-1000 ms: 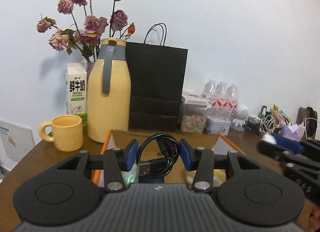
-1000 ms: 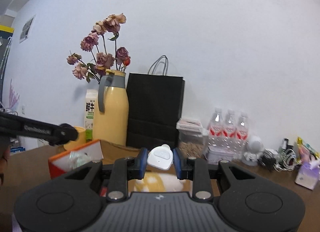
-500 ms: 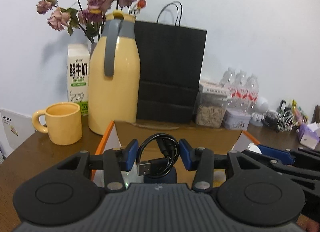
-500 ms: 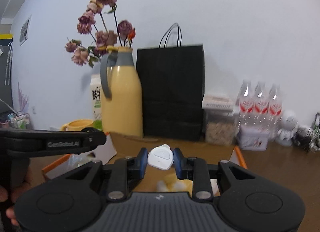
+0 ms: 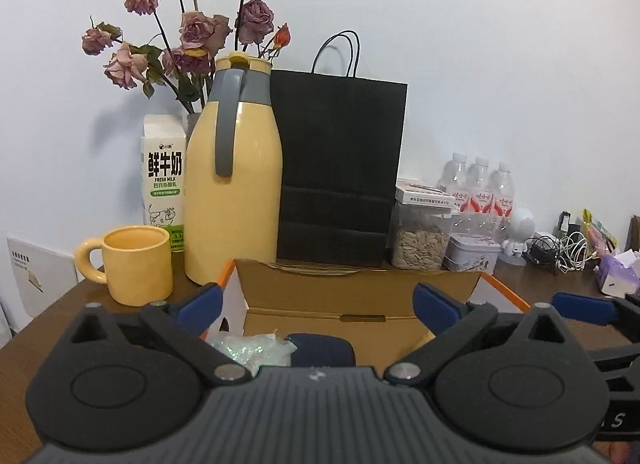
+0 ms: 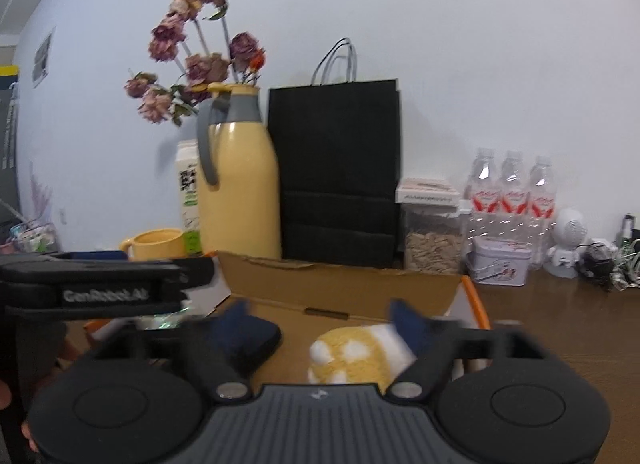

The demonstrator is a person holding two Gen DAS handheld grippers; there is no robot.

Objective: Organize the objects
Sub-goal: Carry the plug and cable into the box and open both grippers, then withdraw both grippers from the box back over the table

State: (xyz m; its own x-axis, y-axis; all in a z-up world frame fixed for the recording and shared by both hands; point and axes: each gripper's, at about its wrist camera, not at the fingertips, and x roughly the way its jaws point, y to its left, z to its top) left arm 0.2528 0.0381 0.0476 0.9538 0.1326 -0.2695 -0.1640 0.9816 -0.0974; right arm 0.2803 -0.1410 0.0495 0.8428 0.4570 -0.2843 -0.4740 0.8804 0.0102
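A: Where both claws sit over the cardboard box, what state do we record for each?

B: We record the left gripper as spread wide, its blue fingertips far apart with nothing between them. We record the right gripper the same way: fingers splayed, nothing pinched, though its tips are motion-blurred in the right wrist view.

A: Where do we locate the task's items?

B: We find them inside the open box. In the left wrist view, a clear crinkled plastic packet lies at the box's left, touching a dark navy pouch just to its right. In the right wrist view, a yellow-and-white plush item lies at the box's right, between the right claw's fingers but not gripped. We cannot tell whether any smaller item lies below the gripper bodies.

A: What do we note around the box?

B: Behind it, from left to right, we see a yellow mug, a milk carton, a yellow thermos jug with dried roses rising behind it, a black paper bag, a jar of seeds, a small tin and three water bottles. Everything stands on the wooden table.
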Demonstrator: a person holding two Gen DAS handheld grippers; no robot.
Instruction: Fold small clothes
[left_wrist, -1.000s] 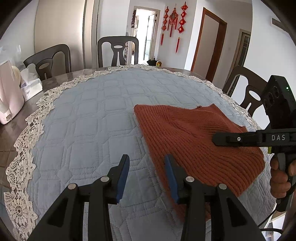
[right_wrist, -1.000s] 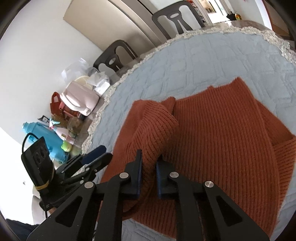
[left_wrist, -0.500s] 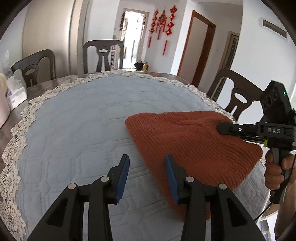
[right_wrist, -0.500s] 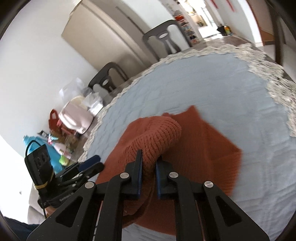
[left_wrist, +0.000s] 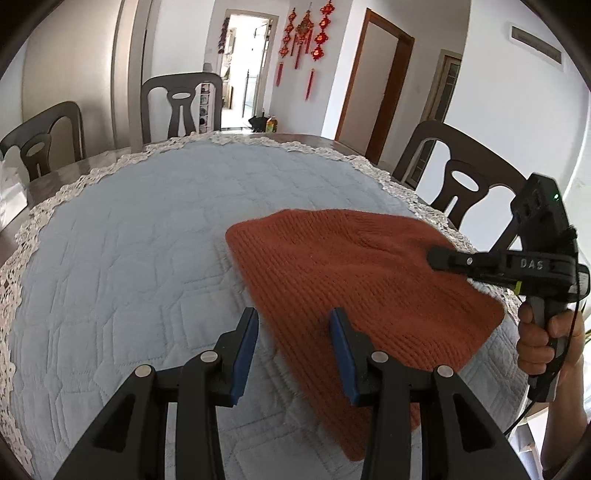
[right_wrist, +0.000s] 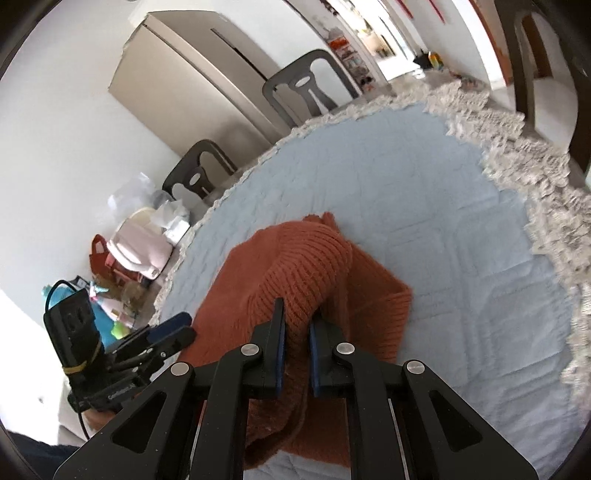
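two grippers are seen over the quilted blue cloth (left_wrist: 122, 258). a raised fold of the rust knit garment (left_wrist: 354, 273) is pinched between the right gripper (right_wrist: 296, 325) pads, the rest lying on the cloth. the left gripper (left_wrist: 293, 332) is held apart, nothing gripped, above the garment's near edge.

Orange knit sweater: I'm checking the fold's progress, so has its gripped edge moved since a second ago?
Yes. The orange knit sweater, clamped in the right gripper, has been carried across itself toward the lace edge of the quilted cloth.
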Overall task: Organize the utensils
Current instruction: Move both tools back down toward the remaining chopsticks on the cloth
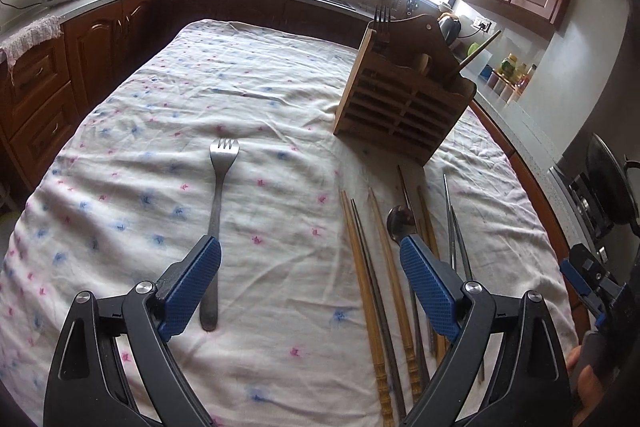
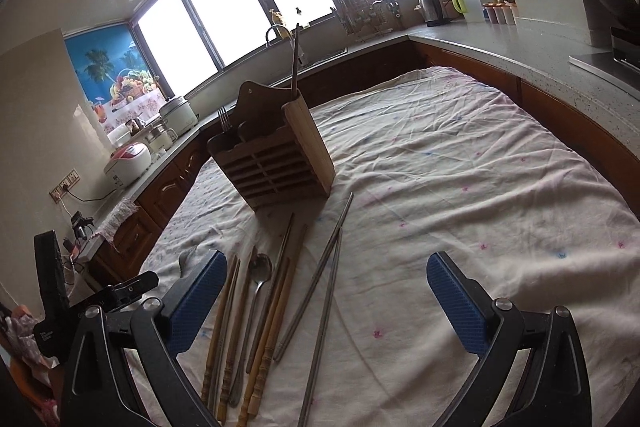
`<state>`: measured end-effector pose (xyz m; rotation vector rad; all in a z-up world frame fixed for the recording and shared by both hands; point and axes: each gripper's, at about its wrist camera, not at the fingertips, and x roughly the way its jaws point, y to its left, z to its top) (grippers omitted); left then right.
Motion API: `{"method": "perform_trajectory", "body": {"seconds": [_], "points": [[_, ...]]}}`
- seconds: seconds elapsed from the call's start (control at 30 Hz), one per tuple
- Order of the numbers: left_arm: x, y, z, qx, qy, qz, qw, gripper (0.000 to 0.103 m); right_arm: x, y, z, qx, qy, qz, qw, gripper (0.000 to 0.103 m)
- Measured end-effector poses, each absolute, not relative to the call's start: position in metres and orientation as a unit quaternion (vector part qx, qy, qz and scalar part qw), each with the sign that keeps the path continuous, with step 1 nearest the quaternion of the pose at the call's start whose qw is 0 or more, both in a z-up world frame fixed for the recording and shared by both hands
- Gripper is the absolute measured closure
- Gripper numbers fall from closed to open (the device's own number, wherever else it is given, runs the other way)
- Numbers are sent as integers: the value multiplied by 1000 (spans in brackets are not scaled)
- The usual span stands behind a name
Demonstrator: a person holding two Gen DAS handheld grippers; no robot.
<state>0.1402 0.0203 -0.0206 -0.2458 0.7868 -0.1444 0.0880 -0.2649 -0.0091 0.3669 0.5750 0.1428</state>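
Your left gripper point(image 1: 310, 269) hangs wide open and empty over the floral tablecloth point(image 1: 132, 155), its left finger point(image 1: 192, 287) crossing the handle of the lone fork point(image 1: 218, 223). The fork lies well left of the wooden utensil holder point(image 1: 404, 107), its long axis running straight ahead, tines pointing away. Your right gripper point(image 2: 326, 303), also spread and empty, hovers over the chopsticks point(image 2: 276, 291) and spoon point(image 2: 258, 279) in front of the holder. The left looks nearer the fork; shifting left would likely centre it.
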Motion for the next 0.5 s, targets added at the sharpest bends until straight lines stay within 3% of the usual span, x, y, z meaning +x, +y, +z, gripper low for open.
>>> {"method": "perform_trajectory", "body": {"seconds": [0.5], "points": [[146, 7, -31, -91, 411, -78, 904, 10, 88, -254, -24, 148, 297, 74, 940, 3]]}}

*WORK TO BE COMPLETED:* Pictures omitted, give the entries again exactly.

*COMPLETED EXERCISE:*
-1000 ms: 
-1000 ms: 
-500 ms: 
-500 ms: 
+0 ms: 
+0 ms: 

The demonstrator is a person holding two Gen DAS handheld grippers; there is no robot.

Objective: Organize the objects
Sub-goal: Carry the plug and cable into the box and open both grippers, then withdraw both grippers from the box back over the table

State: (xyz m; its own x-axis, y-axis; all in a z-up world frame fixed for the recording and shared by both hands; point and axes: each gripper's, at about its wrist camera, not at the fingertips, and x roughly the way its jaws point, y to its left, z to its top) left arm 0.2528 0.0381 0.0476 0.9538 0.1326 -0.2695 -0.1640 0.9816 -0.0974; right arm 0.2803 -0.1410 0.0495 0.8428 0.4570 -0.2843 -0.4740 0.8804 0.0102
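A: Where both claws sit over the cardboard box, what state do we record for each?

B: We record the left gripper as spread wide, its blue fingertips far apart with nothing between them. We record the right gripper the same way: fingers splayed, nothing pinched, though its tips are motion-blurred in the right wrist view.

A: Where do we locate the task's items?

B: We find them inside the open box. In the left wrist view, a clear crinkled plastic packet lies at the box's left, touching a dark navy pouch just to its right. In the right wrist view, a yellow-and-white plush item lies at the box's right, between the right claw's fingers but not gripped. We cannot tell whether any smaller item lies below the gripper bodies.

A: What do we note around the box?

B: Behind it, from left to right, we see a yellow mug, a milk carton, a yellow thermos jug with dried roses rising behind it, a black paper bag, a jar of seeds, a small tin and three water bottles. Everything stands on the wooden table.
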Demonstrator: a person holding two Gen DAS handheld grippers; no robot.
Instruction: Fold small clothes
[left_wrist, -1.000s] 
[right_wrist, -1.000s] 
[left_wrist, -0.500s] 
[right_wrist, -0.500s] 
[left_wrist, +0.000s] 
[right_wrist, +0.000s] 
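two grippers are seen over the quilted blue cloth (left_wrist: 122, 258). a raised fold of the rust knit garment (left_wrist: 354, 273) is pinched between the right gripper (right_wrist: 296, 325) pads, the rest lying on the cloth. the left gripper (left_wrist: 293, 332) is held apart, nothing gripped, above the garment's near edge.

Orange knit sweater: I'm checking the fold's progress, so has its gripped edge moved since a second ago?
Yes. The orange knit sweater, clamped in the right gripper, has been carried across itself toward the lace edge of the quilted cloth.
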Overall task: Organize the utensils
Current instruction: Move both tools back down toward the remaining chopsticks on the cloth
`<state>`: measured end-effector pose (xyz m; rotation vector rad; all in a z-up world frame fixed for the recording and shared by both hands; point and axes: each gripper's, at about its wrist camera, not at the fingertips, and x roughly the way its jaws point, y to its left, z to its top) (grippers omitted); left then right.
Motion API: `{"method": "perform_trajectory", "body": {"seconds": [_], "points": [[_, ...]]}}`
- seconds: seconds elapsed from the call's start (control at 30 Hz), one per tuple
- Order of the numbers: left_arm: x, y, z, qx, qy, qz, qw, gripper (0.000 to 0.103 m); right_arm: x, y, z, qx, qy, qz, qw, gripper (0.000 to 0.103 m)
- Measured end-effector poses, each absolute, not relative to the call's start: position in metres and orientation as a unit quaternion (vector part qx, qy, qz and scalar part qw), each with the sign that keeps the path continuous, with step 1 nearest the quaternion of the pose at the call's start whose qw is 0 or more, both in a z-up world frame fixed for the recording and shared by both hands
- Gripper is the absolute measured closure
- Gripper numbers fall from closed to open (the device's own number, wherever else it is given, runs the other way)
- Numbers are sent as integers: the value multiplied by 1000 (spans in brackets are not scaled)
- The usual span stands behind a name
Demonstrator: a person holding two Gen DAS handheld grippers; no robot.
<state>0.1402 0.0203 -0.0206 -0.2458 0.7868 -0.1444 0.0880 -0.2649 -0.0091 0.3669 0.5750 0.1428</state>
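Your left gripper point(image 1: 310, 269) hangs wide open and empty over the floral tablecloth point(image 1: 132, 155), its left finger point(image 1: 192, 287) crossing the handle of the lone fork point(image 1: 218, 223). The fork lies well left of the wooden utensil holder point(image 1: 404, 107), its long axis running straight ahead, tines pointing away. Your right gripper point(image 2: 326, 303), also spread and empty, hovers over the chopsticks point(image 2: 276, 291) and spoon point(image 2: 258, 279) in front of the holder. The left looks nearer the fork; shifting left would likely centre it.
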Motion for the next 0.5 s, targets added at the sharpest bends until straight lines stay within 3% of the usual span, x, y, z meaning +x, +y, +z, gripper low for open.
>>> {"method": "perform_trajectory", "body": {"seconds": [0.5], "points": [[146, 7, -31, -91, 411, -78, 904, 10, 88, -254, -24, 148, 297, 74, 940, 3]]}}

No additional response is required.